Na nossa modesta opinião, não se trata de voltar à nostalgia, vestir uma camisola com a sigla CCCP (URSS), como costumam fazer alguns jovens que cultivam a moda “retro”. Também não se trata de continuar a girar em torno de saber se Trotsky reprimiu anarquistas no Kronstadt, se Stáline, por sua vez, assassinou Trotsky e se Kruschev traiu Stáline, voltando-se para o pacifismo, redobrado até ao paroxismo pelo eurocomunismo e assim por diante. Não. Definitivamente não.
O que se trata é de abandonar a síndrome do Muro de Berlim. Recuperar a ofensiva ideológica. Ter os pés na terra e não cair na dupla moral de proclamar palavras de ordem ultrarradicais, mantendo uma prática quotidiana ultrarreformista. Sabemos que a conjuntura não está a nosso favor. Mas não abandonemos a perspetiva revolucionária.
Se num contexto de contrainsurgência global, as organizações marxistas revolucionárias têm de fazer alianças com forças que não são anticapitalistas, será preciso ter flexibilidade. Os movimentos de libertação nacional (recordemos o exemplo vietnamita, para não mencionar outros mais próximos) assim o exigiram. Mas isso não implica diluir-se, apagar a própria identidade, carecer de uma estratégia própria, nem abandonar para sempre o sonho da revolução socialista.

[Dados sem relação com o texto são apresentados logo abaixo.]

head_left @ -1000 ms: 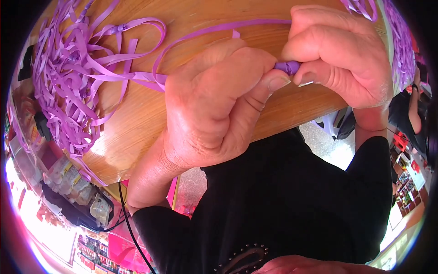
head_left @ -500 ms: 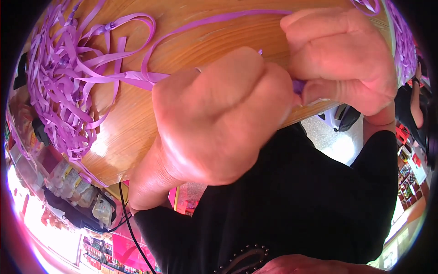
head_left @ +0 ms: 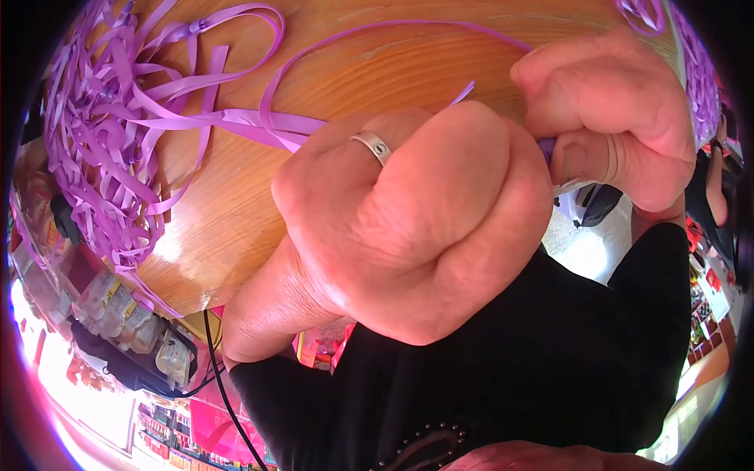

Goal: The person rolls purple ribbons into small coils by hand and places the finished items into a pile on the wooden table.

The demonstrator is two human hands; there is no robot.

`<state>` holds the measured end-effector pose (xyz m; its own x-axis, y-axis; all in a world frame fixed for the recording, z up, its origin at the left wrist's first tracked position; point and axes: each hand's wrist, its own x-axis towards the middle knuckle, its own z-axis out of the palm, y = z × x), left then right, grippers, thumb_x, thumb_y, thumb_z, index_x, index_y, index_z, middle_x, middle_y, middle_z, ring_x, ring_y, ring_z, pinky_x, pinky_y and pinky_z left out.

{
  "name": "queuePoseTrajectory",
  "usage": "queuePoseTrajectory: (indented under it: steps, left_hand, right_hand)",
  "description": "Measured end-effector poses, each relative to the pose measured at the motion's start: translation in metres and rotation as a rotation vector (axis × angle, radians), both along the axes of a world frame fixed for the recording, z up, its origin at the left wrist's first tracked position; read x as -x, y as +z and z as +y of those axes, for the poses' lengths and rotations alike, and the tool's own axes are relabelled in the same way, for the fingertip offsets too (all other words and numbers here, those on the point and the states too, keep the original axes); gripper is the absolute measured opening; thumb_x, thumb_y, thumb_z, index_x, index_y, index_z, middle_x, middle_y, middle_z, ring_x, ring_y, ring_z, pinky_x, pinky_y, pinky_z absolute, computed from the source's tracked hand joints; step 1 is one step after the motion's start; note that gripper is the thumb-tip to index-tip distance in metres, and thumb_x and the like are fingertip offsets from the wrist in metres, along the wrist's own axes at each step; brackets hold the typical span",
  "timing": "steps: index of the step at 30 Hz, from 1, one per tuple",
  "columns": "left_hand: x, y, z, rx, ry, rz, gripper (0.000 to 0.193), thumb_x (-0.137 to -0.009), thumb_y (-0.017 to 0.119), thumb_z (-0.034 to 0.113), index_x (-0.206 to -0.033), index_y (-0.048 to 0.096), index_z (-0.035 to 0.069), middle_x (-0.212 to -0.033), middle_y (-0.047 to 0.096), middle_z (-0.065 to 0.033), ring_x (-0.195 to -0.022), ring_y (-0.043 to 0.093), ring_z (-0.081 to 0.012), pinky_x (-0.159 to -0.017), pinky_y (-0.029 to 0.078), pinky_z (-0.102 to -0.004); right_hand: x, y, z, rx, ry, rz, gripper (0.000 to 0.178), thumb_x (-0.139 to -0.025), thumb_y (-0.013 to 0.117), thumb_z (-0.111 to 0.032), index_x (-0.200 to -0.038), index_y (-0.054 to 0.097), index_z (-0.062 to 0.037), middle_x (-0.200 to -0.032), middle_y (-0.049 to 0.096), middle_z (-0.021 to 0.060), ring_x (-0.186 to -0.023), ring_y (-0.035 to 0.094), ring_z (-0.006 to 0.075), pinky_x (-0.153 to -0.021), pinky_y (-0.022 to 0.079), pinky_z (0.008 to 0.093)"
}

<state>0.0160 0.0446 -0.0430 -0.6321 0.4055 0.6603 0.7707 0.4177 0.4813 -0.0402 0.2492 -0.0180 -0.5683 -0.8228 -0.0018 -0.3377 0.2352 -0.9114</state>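
"Wearing a black top (head_left: pixel 471 385) with shiny studs, the person has both hands up in front. What is the left hand (head_left: pixel 424 212) doing?"

"It is curled up like a fist, with its back to us. The fingers are bent tight around the purple ribbon (head_left: pixel 302 125), but their tips are hidden. There is a silver ring (head_left: pixel 371 147) on it."

"And the right hand (head_left: pixel 611 118)?"

"Its thumb and pointing finger pinch a little purple piece (head_left: pixel 547 147). Only a bit of it peeks out, right between the two hands."

"Where does the ribbon go?"

"One thin end (head_left: pixel 463 92) pokes up behind the left fist. A long loop (head_left: pixel 408 26) bends over the wooden surface (head_left: pixel 236 228) and goes behind the right hand. More of it runs left to a big messy heap (head_left: pixel 118 157) of purple ribbons."

"What is farther off?"

"A black cord (head_left: pixel 212 345) hangs by the near edge of the surface. Past the left edge are clear packets (head_left: pixel 133 326). On the far right, there's another bunch (head_left: pixel 699 82) of purple ribbon and a bit of another person (head_left: pixel 713 177). Way down at the lower left, shelves (head_left: pixel 163 432) are full of small things."
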Motion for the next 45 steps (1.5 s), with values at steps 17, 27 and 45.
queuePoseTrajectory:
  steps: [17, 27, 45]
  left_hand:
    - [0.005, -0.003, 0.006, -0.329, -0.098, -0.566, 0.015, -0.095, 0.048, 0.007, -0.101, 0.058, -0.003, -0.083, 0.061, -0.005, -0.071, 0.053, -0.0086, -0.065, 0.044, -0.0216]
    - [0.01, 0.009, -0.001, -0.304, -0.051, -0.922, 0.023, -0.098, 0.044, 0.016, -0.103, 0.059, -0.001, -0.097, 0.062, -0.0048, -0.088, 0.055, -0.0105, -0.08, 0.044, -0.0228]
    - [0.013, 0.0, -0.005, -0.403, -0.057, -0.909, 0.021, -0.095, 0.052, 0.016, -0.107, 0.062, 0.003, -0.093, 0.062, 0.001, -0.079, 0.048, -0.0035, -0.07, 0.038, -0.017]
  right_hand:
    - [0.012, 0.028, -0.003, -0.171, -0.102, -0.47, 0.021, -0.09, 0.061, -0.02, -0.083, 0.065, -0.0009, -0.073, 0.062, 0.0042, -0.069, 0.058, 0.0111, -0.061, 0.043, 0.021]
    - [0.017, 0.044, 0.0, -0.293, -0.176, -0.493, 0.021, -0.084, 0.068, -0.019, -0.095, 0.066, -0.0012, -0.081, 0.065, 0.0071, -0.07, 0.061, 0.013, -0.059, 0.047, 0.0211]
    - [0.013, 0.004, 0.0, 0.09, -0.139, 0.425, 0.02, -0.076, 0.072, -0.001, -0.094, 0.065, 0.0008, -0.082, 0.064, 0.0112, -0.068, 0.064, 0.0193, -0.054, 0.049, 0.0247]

“Tudo é ilusão, menos o poder”, escreveu Lénine certa vez. Mariátegui, Mella e Farabundo Martí quiseram tomar o poder, inclusive quando não puderam concretizá-lo. Fidel, o Che, Marulanda, Marighella, etc. continuaram esse caminho. Outros e outras, que não se definiram dentro da cultura “PC” (como Robi Santucho, Raúl Sendic, Miguel Enriquez, Carlos Fonseca, Roque Dalton, Camilo Torres, etc.), na prática... deram a sua vida pela revolução e o comunismo. Chamaram-se como se chamaram. A sua memória, que é a nossa, merece muito mais que ir a reboque da burguesia.
30 de maio de 2019

Notas
[1] Esta Declaração foi traduzida para português e publicada neste sítio, no passado dia 24 de junho – NE.